Opinión

Diego Bernal y José Luis Alvite, periodistas de calle

Las rúas inmortales. El devenir de la historia fragante entre pasos húmedos, tabernarias y contables en narraciones tipométricas del día a día, o de siglos imposibles de resumir en la breve verdad de unas líneas a pie de cierre, sin siquiera posibilidad de constreñirse a los míseros cíceros de las columnas que sostienen el rumor y soportan la verosimilitud asoportalada a deshoras.

Los periodistas imperecederos. El discurrir de biografías humeantes, puras, de caminar de enganche a un puro en cada silva o estanco de viuda de militar. Chimpatazas divertidos, acomodadores sin linterna de relatos del NODO o de taquilleras, en hablares del nunca es tarde, o de un momento eterno como instante al borde de una mirilla de techo, con la posibilidad de inventar un duelo del oeste en pleno Franco o en el Villar, o un funeral de un Cardenal dicho por la voz imitada del mismo prelado, como si se tratase de un buen pregón de carnaval desde el púlpito abalconado de Raxoi o de una Hora Santa de siesta eterna, o de una corrida, con perdón, de Manolete y Celita. Y Fontela —que debutó en plaza portátil en Redondela— en el Toural.

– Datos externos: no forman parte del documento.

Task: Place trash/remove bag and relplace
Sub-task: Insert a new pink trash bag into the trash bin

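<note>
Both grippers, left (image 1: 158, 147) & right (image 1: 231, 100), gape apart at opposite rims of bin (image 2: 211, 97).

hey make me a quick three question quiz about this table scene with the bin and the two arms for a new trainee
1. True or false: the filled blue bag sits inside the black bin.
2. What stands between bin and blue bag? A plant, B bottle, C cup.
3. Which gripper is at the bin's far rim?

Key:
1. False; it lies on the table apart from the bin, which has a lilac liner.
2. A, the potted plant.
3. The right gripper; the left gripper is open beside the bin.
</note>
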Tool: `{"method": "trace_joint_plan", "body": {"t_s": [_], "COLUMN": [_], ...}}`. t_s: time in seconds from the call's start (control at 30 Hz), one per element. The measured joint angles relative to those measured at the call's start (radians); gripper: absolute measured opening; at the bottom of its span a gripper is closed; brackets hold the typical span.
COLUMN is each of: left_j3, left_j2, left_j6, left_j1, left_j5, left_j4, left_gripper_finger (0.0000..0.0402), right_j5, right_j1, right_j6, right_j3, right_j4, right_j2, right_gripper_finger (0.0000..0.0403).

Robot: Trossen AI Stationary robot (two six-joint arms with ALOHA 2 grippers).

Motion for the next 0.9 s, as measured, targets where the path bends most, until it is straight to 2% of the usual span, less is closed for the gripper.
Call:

Diego Bernal y José Luis Alvite, aplacados, acallejeados, como retratados sobre las fachadas por Emilio Lavandeira padre, como dibujados por palabras de Borobó o Casares en una crónica de lo cotidiano, paseable en La Noche o en el día inexistente, o quién sabe en qué necrológica de qué periódico de papel de estraza, con alevosía y cariño eterno de pupilos inmortales, incursos en el discurrir contable al pasear por una esquina bailable y tanguera de Quiroga Palacios con El Pombal, mientras se escucha el tintineo en palangana de cada gota de la lluvia inmemorial de Santiago, de la Compostela que florece regada de puertas “faxeiras”, de historias asimilables pero inventadas por seres reales y republicanos, como efluvios de imaginaciones nunca revistas, con el realismo mágico que olía a manzanas de don Álvaro Cunqueiro. Que las catedrales hacen a las ciudades, y no al revés, y cuando suenan campanas será porque llevan agua y algo más que perder o que ganar.

Habría que hacer un combinado entre el París y el Dakar, al modo del Modus Vivendi, poner una placa en cada barra, y una barra en cada Estrella de Galicia. Declarar cada año dos veces al menos el día de los Pecados Bernales y dedicar en las imprentas el plomo a los Tipos de Alvite. Ellos compusieron el paisaje y descompusieron ternillos, inventaron paraísos e islas en las que recalar tras este mundo apurado e incomprensible, intraducible. Y si en la ciudad de los lenguajeros faltan confesores con sotana, sobraron siempre los contadores de pasta al estilo italiano.

Yo llegué hace treinta y dos años a una ciudad en la que había Enriques Suárez Noches, tertulia en El Alameda, y Diegos Bernales, y José Luis Alvites, y moros sin costa a los que no se atrevían a cortar cabezas ni los profetas del maldecir. Entonces y solo entonces, las mentiras eran verdad, y los crédulos perdían carreras con los cojos, se merendaba a los albores, los electricistas y los deanes se llevaban bien y los códices se embebían de historias y advertencias ciertas, y aún se recordaba cuando sacerdotes falsos oficiaban como curas en el altar mayor y a Santiago había llegado el primer peregrino moderno, Manuel Fraga. Y si no lo creen, pregúntenle a Fuxé de Silveira, un viajero asaltacaminos que anda en todos los cuentos académicos, muy famoso en la época y soporte ahora de medallas y méritos impropios, que entonces anunciaba la primavera como cuco, ese animal que pone los huevos en los nidos ajenos. Pena de plumas y de libertad para volar, que diría Franqueira.

Diego Bernal y José Luis Alvite no notaron mi ausencia el otro día que yo andaba por Madrid a las órdenes de la Vieira, el mismo día que no acudí a Padrón para ver cómo le pusieron plaza, cerca del mercado, en el lugar de sus juegos a la voz del pueblo, Pepe Domingo Castaño. Ahora sí, Fernando Ónega escribirá una carta para decirnos que los periodistas hemos vuelto a las calles, las mismas que nunca fueron de don Manuel Fraga, pues él solo inventó una parte de la Transición y los Caminos xacobeos. El resto son habladurías.